(DATA SHOWN Opens)

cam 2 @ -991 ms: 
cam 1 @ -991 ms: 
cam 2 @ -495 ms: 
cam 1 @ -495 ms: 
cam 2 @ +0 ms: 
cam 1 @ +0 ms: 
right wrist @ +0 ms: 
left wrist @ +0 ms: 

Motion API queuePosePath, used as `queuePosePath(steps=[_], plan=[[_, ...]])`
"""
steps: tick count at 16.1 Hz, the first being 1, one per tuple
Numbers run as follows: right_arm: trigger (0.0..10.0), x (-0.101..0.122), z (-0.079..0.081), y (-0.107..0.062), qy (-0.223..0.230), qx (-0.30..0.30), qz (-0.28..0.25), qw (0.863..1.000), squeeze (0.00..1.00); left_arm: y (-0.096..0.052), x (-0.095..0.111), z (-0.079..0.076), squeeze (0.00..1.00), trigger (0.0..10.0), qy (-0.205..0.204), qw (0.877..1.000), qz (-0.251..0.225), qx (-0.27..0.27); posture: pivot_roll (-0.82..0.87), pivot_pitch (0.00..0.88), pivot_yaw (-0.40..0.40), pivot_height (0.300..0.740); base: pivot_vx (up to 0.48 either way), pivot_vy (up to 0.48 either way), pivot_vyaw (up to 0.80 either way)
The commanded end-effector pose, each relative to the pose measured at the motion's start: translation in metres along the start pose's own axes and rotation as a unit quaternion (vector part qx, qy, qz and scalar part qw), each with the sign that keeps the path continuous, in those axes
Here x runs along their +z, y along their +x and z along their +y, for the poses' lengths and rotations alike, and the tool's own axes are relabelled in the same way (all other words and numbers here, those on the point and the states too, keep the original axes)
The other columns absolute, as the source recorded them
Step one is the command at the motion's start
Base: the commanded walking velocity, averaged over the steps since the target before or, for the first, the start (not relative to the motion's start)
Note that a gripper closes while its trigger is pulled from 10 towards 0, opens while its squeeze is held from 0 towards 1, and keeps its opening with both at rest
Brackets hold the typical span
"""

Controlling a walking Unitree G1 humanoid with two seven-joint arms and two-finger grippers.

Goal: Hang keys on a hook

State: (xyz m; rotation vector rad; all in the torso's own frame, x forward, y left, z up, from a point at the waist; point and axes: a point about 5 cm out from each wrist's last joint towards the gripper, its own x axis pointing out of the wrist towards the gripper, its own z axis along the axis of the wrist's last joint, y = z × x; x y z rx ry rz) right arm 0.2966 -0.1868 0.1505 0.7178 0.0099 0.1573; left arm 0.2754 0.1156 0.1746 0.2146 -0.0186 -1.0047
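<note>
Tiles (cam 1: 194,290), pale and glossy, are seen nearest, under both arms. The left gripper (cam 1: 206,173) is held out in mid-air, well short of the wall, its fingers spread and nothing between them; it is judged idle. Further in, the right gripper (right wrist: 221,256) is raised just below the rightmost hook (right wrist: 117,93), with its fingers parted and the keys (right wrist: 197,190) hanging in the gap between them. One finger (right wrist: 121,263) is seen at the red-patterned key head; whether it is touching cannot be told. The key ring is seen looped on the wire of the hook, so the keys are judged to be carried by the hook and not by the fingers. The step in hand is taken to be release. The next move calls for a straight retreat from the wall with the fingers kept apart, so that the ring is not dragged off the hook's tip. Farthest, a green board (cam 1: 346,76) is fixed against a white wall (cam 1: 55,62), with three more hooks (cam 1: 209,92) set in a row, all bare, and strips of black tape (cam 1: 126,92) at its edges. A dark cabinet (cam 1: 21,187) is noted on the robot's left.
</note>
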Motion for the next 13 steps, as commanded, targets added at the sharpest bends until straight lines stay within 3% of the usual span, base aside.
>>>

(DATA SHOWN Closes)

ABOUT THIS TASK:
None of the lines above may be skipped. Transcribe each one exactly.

SOLUTION FOR THIS PROBLEM:
cam 2 @ -991 ms: 
cam 1 @ -991 ms: 
cam 2 @ -495 ms: 
cam 1 @ -495 ms: 
cam 2 @ +0 ms: 
cam 1 @ +0 ms: 
right wrist @ +0 ms: 
left wrist @ +0 ms: 

Motion API queuePosePath, used as `queuePosePath(steps=[_], plan=[[_, ...]])`
"""
steps: tick count at 16.1 Hz, the first being 1, one per tuple
Numbers run as follows: right_arm: trigger (0.0..10.0), x (-0.101..0.122), z (-0.079..0.081), y (-0.107..0.062), qy (-0.223..0.230), qx (-0.30..0.30), qz (-0.28..0.25), qw (0.863..1.000), squeeze (0.00..1.00); left_arm: y (-0.096..0.052), x (-0.095..0.111), z (-0.079..0.076), squeeze (0.00..1.00), trigger (0.0..10.0), qy (-0.205..0.204), qw (0.877..1.000), qz (-0.251..0.225), qx (-0.27..0.27); posture: pivot_roll (-0.82..0.87), pivot_pitch (0.00..0.88), pivot_yaw (-0.40..0.40), pivot_height (0.300..0.740); base: pivot_vx (up to 0.48 either way), pivot_vy (up to 0.48 either way), pivot_vyaw (up to 0.80 either way)
The commanded end-effector pose, each relative to the pose measured at the motion's start: translation in metres along the start pose's own axes and rotation as a unit quaternion (vector part qx, qy, qz and scalar part qw), each with the sign that keeps the path continuous, in those axes
Here x runs along their +z, y along their +x and z along their +y, for the poses' lengths and rotations alike, and the tool's own axes are relabelled in the same way (all other words and numbers here, those on the point and the states too, keep the original axes)
The other columns absolute, as the source recorded them
Step one is the command at the motion's start
Base: the commanded walking velocity, averaged over the steps since the target before or, for the first, the start (not relative to the motion's start)
Note that a gripper closes while its trigger is pulled from 10 towards 0, opens while its squeeze is held from 0 towards 1, and keeps its opening with both at rest
Brackets hold the typical span
"""

Controlling a walking Unitree G1 humanoid with two seven-joint arms and two-finger grippers.

Goal: Hang keys on a hook

State: (xyz m; rotation vector rad; all in the torso's own frame, x forward, y left, z up, from a point at the waist; point and axes: a point about 5 cm out from each wrist's last joint towards the gripper, its own x axis pointing out of the wrist towards the gripper, its own z axis along the axis of the wrist's last joint, y = z × x; x y z rx ry rz) right arm 0.2966 -0.1868 0.1505 0.7178 0.0099 0.1573; left arm 0.2754 0.1156 0.1746 0.2146 -0.0186 -1.0047
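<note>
Tiles (cam 1: 194,290), pale and glossy, are seen nearest, under both arms. The left gripper (cam 1: 206,173) is held out in mid-air, well short of the wall, its fingers spread and nothing between them; it is judged idle. Further in, the right gripper (right wrist: 221,256) is raised just below the rightmost hook (right wrist: 117,93), with its fingers parted and the keys (right wrist: 197,190) hanging in the gap between them. One finger (right wrist: 121,263) is seen at the red-patterned key head; whether it is touching cannot be told. The key ring is seen looped on the wire of the hook, so the keys are judged to be carried by the hook and not by the fingers. The step in hand is taken to be release. The next move calls for a straight retreat from the wall with the fingers kept apart, so that the ring is not dragged off the hook's tip. Farthest, a green board (cam 1: 346,76) is fixed against a white wall (cam 1: 55,62), with three more hooks (cam 1: 209,92) set in a row, all bare, and strips of black tape (cam 1: 126,92) at its edges. A dark cabinet (cam 1: 21,187) is noted on the robot's left.
</note>
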Motion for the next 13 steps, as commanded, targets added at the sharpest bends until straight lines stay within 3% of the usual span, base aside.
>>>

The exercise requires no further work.